Svetlana Alekseyevna Smirnova

Personal information
- Full name: Svetlana Alekseyevna Smirnova
- Nationality: Russia
- Born: 10 March 1962 (age 64) Pskov, Russian SFSR
- Height: 1.63 m (5 ft 4 in)
- Weight: 61 kg (134 lb)

Sport
- Sport: Shooting
- Events: 10 m air pistol (AP40) 25 m pistol (SP)
- Club: Dynamo St. Petersburg
- Coached by: Alexandr Suslov

Medal record
Women's shooting
Representing Soviet Union
World Championships
| Silver medal – second place | 1987 Budapest | AP40 |
| Bronze medal – third place | 1990 Moscow | AP40 |

= Svetlana Smirnova (sport shooter) =

Russian sport shooter

Svetlana Alekseyevna Smirnova (née Veresova) (Светлана Алексеевна Смирнова; born 10 March 1962 in Pskov) is a Russian sport shooter. She won two medals (silver and bronze), as a member of the Soviet Union shooting team, at the 1987 ISSF World Shooting Championships in Budapest, Hungary, and at the 1990 ISSF World Shooting Championships in Moscow, Russia. She also captured a total of 26 medals (8 gold, 10 silver, 8 bronze), and set a world record of 493 points (1998 in Munich) at the ISSF World Cup.

At age thirty-four, Smirnova made her official debut for the 1996 Summer Olympics in Atlanta, where she placed fifteenth in the women's 25 m pistol, with a score of 576 points, tying her position with four other shooters including Mongolia's Munkhbayar Dorjsuren and Azerbaijan's Irada Ashumova.

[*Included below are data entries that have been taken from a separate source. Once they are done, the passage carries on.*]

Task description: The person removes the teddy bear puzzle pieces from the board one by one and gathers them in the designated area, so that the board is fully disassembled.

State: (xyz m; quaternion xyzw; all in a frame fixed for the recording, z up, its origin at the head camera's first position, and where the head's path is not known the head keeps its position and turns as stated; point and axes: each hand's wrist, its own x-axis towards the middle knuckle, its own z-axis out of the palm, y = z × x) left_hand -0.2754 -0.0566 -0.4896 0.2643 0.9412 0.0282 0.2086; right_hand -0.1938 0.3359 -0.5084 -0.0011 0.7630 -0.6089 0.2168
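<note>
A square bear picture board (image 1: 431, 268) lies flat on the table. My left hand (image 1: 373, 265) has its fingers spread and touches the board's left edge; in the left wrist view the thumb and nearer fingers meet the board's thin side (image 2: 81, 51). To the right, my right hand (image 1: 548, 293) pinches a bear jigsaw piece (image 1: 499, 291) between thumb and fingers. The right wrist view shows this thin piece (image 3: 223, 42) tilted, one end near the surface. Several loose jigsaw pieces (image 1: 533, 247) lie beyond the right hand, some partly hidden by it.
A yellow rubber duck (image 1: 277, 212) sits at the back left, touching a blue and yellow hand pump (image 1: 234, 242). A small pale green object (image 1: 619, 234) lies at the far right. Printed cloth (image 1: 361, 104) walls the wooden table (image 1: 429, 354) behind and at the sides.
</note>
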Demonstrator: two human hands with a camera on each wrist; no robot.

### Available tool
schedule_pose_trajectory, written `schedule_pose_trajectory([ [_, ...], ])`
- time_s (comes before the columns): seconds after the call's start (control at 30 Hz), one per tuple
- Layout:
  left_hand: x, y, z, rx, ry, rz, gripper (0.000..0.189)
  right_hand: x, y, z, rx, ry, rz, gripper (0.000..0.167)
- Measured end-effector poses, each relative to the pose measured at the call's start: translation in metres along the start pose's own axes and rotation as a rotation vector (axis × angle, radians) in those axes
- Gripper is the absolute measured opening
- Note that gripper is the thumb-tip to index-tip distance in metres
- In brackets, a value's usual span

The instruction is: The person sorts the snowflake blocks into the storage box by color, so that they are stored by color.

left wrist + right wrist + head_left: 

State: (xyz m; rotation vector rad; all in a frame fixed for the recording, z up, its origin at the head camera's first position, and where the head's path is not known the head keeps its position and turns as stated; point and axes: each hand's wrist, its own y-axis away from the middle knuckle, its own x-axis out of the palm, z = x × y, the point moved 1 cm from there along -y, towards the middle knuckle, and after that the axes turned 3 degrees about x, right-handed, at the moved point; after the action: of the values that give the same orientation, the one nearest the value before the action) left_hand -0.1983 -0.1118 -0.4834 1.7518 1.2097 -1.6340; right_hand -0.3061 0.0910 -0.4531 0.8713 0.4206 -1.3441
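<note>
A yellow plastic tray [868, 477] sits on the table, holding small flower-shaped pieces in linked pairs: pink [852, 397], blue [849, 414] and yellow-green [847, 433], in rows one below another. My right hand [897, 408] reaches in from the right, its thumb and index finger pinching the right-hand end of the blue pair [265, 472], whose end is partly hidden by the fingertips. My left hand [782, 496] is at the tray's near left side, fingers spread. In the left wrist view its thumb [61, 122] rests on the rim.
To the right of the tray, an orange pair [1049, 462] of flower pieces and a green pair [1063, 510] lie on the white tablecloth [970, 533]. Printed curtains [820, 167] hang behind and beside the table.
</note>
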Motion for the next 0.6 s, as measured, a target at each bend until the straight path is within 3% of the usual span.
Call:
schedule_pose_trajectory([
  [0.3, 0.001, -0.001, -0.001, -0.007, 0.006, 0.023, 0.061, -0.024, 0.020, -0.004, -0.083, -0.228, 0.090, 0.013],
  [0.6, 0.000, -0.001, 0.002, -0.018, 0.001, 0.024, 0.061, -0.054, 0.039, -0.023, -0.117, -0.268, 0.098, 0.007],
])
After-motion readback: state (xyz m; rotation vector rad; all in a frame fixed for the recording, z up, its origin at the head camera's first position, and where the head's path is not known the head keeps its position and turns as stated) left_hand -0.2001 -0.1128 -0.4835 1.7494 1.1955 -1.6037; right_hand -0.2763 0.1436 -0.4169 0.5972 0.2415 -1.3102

At the 2000 Summer Olympics in Sydney, Smirnova reached the final of the women's 10 m air pistol; however, she missed out of the medal by three tenths of a point (0.3) behind Australia's Annemarie Forder (484.0), with a total score of 483.7 points (384 in the preliminary rounds and 99.7 in the final).

Eight years after competing in her last Olympics, Smirnova qualified for the women's 10 m air pistol, as a 46-year-old, at the 2008 Summer Olympics in Beijing. She finished only in ninth place, and thereby missed out of the final by one point behind Finland's Mira Nevansuu, for a total score of 383 targets.